Republicans have been using OPEC’s announcement to bash the Biden administration’s energy policies, contending that the country had been “energy independent” under President Donald Trump.

That characterization isn’t exactly accurate, even though the U.S. became a net petroleum exporter under Trump and remains one under Biden, shipping out more crude and refined products than it imports. Oil prices — the biggest factor in the costs of gasoline and diesel — are determined on the global market, so any disruptions affect prices anywhere the fuels are burned.

“The idea that increasing oil production and exports at a higher price is going to protect us from an oil market set by the balance of global supply and demand would fail a freshman economics class,” Rep.
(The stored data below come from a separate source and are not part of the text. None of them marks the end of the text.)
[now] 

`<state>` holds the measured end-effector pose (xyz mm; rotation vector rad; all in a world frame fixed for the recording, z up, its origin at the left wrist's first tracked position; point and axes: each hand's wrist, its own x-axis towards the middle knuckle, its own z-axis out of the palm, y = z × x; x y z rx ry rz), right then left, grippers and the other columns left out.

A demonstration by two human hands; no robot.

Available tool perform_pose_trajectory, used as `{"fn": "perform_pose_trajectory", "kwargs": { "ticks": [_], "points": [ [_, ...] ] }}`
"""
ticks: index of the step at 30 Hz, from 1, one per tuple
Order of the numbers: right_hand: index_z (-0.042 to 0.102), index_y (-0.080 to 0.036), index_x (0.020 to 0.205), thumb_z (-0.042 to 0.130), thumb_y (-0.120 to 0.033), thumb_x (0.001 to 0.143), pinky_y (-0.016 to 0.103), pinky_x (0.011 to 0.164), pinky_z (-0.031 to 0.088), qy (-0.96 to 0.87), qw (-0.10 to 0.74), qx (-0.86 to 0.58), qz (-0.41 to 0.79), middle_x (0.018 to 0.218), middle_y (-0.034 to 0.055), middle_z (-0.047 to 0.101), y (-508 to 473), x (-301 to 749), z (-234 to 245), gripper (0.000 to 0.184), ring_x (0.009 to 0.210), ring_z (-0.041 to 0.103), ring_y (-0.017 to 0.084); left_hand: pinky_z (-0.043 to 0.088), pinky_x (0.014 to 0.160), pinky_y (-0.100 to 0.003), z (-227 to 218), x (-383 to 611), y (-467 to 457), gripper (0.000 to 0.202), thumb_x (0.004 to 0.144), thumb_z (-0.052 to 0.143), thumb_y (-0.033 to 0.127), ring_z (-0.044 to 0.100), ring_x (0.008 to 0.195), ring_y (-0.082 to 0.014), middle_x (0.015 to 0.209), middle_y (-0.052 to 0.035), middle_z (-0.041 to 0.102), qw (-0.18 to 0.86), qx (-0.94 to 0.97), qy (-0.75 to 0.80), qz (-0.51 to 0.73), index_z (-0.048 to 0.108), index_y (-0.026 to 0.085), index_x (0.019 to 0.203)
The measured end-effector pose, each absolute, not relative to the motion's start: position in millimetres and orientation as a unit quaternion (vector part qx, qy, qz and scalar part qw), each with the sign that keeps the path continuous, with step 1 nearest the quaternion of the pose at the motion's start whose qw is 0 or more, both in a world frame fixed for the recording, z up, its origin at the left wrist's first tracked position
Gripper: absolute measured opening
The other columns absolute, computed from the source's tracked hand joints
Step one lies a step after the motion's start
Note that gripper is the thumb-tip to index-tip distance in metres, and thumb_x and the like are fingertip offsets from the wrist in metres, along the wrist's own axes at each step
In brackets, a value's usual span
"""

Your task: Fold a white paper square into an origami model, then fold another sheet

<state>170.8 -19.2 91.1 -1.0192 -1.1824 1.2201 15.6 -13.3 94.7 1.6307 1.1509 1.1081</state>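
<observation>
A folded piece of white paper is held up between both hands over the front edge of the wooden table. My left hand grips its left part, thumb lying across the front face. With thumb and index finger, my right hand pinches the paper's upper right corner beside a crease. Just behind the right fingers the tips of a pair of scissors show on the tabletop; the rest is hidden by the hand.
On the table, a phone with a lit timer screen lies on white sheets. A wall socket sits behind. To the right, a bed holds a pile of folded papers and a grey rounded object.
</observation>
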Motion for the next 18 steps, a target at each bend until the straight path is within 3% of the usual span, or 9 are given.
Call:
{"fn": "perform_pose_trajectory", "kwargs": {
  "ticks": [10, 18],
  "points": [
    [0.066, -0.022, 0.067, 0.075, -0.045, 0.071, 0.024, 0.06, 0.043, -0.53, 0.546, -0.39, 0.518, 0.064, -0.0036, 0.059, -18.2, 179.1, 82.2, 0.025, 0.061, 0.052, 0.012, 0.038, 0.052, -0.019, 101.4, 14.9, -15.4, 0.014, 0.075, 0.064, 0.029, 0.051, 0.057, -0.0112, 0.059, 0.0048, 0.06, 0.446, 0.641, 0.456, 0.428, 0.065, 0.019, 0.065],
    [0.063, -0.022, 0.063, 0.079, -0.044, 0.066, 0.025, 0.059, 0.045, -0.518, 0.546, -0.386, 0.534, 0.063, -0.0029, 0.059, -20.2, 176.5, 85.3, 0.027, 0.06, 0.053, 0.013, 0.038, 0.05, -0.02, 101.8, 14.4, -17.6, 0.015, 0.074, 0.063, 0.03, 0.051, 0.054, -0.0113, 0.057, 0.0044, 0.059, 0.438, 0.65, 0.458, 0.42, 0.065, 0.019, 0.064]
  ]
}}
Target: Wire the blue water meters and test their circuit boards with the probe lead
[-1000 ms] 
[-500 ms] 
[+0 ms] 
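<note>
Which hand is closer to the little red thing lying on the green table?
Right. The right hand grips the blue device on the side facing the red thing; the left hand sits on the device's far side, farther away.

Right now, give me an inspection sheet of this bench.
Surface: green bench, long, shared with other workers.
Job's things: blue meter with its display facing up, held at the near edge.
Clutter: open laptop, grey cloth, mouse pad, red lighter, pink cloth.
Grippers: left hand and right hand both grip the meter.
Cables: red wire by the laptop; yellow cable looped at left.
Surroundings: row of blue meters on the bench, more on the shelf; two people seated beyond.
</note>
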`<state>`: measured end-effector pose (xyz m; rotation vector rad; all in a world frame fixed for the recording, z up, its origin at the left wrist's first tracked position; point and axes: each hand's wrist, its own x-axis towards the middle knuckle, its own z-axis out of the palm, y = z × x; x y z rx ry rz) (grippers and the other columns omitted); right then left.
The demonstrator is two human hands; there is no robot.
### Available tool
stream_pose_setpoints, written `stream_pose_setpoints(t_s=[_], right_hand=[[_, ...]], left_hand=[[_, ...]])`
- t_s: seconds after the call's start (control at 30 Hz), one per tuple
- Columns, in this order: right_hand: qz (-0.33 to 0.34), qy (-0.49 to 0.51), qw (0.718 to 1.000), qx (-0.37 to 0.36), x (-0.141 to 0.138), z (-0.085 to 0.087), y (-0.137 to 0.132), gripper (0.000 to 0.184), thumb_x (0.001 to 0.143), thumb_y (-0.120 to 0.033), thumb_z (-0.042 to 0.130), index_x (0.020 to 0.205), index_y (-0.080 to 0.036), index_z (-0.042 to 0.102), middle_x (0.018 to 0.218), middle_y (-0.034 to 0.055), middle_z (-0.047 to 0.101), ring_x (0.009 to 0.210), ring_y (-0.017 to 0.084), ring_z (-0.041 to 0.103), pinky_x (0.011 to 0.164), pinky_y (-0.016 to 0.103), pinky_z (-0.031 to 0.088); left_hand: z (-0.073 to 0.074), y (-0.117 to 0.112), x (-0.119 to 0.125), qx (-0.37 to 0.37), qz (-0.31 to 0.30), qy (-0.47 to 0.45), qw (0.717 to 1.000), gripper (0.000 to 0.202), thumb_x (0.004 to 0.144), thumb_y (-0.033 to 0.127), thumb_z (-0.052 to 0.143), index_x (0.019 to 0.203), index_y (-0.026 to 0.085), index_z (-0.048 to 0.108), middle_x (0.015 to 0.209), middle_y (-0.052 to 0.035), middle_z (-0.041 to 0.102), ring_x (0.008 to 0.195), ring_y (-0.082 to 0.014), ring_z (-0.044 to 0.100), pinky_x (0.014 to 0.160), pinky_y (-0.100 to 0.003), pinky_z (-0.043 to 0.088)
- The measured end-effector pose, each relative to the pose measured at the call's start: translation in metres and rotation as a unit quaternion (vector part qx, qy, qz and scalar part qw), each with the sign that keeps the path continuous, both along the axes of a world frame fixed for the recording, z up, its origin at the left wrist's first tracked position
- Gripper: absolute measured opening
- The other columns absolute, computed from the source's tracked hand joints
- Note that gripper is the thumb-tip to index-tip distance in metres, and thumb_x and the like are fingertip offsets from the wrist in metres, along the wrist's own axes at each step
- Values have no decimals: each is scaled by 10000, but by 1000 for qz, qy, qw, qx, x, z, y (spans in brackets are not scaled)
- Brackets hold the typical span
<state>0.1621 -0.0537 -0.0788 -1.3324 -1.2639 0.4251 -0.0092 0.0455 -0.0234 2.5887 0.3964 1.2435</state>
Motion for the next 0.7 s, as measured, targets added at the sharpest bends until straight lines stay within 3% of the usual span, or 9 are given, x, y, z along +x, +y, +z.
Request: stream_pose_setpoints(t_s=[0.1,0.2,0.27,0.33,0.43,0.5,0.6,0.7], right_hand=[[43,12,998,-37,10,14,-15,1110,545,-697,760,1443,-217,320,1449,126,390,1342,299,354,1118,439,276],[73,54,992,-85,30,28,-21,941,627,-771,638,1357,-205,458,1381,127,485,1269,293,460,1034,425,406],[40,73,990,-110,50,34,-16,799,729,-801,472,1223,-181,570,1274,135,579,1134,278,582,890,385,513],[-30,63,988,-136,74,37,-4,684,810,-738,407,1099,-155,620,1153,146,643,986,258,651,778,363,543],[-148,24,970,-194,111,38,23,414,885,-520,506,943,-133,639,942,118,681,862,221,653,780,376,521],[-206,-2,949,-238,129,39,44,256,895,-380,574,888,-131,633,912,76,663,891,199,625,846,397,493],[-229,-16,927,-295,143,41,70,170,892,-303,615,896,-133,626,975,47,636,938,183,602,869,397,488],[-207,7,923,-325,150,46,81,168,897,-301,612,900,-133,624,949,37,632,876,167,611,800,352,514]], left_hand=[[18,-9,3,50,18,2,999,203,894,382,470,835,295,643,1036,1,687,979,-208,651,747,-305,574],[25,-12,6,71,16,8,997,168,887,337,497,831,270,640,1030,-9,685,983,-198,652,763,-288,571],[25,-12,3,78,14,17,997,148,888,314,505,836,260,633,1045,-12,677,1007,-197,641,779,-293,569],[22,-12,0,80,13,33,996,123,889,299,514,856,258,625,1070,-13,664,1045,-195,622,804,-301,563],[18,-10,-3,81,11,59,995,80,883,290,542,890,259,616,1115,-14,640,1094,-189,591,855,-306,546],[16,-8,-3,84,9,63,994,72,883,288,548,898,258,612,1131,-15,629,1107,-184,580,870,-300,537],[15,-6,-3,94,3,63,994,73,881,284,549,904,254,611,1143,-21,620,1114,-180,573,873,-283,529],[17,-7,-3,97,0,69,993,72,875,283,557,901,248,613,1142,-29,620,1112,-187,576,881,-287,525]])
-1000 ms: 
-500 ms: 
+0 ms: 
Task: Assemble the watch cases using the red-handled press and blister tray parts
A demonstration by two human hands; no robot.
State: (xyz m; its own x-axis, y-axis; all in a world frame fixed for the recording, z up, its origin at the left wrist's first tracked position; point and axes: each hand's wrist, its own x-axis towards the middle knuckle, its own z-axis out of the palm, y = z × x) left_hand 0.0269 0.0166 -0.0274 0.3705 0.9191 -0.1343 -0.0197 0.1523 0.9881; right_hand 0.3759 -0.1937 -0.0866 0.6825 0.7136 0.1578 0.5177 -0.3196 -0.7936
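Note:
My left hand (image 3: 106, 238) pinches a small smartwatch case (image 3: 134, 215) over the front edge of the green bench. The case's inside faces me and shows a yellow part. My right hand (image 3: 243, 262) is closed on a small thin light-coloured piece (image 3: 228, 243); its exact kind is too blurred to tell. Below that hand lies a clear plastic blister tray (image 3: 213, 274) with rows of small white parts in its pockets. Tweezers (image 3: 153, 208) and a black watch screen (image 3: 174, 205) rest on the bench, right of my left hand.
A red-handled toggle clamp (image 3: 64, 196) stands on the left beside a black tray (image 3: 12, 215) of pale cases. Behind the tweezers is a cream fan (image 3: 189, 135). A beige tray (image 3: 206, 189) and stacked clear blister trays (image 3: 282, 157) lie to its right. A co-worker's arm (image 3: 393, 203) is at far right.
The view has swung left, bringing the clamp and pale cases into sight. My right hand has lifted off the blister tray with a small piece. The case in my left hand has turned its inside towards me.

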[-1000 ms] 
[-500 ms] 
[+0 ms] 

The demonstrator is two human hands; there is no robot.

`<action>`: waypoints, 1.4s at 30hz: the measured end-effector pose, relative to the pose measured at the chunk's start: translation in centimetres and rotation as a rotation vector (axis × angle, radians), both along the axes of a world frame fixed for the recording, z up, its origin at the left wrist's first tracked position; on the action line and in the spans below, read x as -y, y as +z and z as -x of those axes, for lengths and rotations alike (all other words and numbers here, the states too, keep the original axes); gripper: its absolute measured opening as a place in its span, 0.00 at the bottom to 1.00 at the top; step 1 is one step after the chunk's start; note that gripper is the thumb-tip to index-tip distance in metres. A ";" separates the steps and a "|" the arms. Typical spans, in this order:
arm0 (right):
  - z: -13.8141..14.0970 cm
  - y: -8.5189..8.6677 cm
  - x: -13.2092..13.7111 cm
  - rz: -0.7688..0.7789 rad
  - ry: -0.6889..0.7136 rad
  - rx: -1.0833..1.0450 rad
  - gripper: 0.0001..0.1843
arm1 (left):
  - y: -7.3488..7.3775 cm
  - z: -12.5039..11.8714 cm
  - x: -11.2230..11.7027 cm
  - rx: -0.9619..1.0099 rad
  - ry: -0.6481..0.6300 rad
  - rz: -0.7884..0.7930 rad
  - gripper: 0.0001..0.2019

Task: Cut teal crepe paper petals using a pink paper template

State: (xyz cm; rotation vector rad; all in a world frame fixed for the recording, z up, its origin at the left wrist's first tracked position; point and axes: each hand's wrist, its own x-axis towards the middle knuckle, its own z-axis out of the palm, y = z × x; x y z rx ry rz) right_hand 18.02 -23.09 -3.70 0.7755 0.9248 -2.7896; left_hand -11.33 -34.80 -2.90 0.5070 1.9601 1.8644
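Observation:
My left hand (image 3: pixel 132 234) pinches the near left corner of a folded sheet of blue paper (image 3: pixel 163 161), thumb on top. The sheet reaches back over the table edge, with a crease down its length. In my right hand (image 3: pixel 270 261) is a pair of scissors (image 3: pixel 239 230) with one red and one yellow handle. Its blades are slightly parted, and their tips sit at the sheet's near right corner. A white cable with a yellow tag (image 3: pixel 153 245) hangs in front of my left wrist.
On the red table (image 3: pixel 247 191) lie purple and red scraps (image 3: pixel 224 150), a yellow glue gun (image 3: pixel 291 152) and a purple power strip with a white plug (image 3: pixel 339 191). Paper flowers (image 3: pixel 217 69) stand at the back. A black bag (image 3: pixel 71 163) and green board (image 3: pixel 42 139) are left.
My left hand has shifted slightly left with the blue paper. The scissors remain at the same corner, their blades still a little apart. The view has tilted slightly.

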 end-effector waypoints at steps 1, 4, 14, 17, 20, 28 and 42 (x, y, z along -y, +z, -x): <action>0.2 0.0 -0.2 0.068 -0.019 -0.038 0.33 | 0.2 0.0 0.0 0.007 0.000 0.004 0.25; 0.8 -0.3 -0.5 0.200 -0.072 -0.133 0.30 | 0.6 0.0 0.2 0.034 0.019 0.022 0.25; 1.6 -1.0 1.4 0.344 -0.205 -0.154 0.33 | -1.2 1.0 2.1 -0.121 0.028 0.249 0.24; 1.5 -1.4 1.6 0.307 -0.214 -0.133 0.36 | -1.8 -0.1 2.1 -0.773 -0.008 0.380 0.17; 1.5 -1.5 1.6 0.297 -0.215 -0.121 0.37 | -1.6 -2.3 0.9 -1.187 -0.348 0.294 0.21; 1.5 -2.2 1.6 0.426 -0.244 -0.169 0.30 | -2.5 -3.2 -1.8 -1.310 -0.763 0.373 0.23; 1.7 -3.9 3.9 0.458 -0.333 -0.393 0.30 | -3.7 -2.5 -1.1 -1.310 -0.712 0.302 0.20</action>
Sean Casten (D-Ill.) said in an interview.

The Biden administration, much to the exasperation of environmental groups, has steadily issued permits to drill for oil and gas on public land, and has seen its calls to stop new drilling on public land blocked by the courts and Congress.

Given that, there’s not much the administration can do with domestic oil production regulations that would offset OPEC’s cuts, said CommodityContext’s Johnston.

“The U.S. industry will say tax cuts or regulatory easing or whatever,” Johnston said. But in the end, he added, “federal policy is not the make-or-break thing that’s going to move the trajectory of U.S. production.”

Pull military support from Saudi Arabia

Especially angry Democrats have vowed to go beyond energy in retaliating against OPEC. Rep. Tom Malinowski
(D-N.J.) is proposing legislation to remove U.S. troops and defense systems from Saudi Arabia, OPEC’s biggest exporter and most influential member.

That would bring a downside, though, since the move would represent a dramatic strategic change in the U.S. security apparatus in the region.

“There needs to be specific actions against Saudi Arabia,” Rep. Ro Khanna
(D-Calif.) said in an interview. “I am open to the administration’s proposals on things that can weaken OPEC. But we need more than that. We have done so much for the Saudis and they can’t help during an energy crisis? It’s absurd and it’s really offensive to the American people.”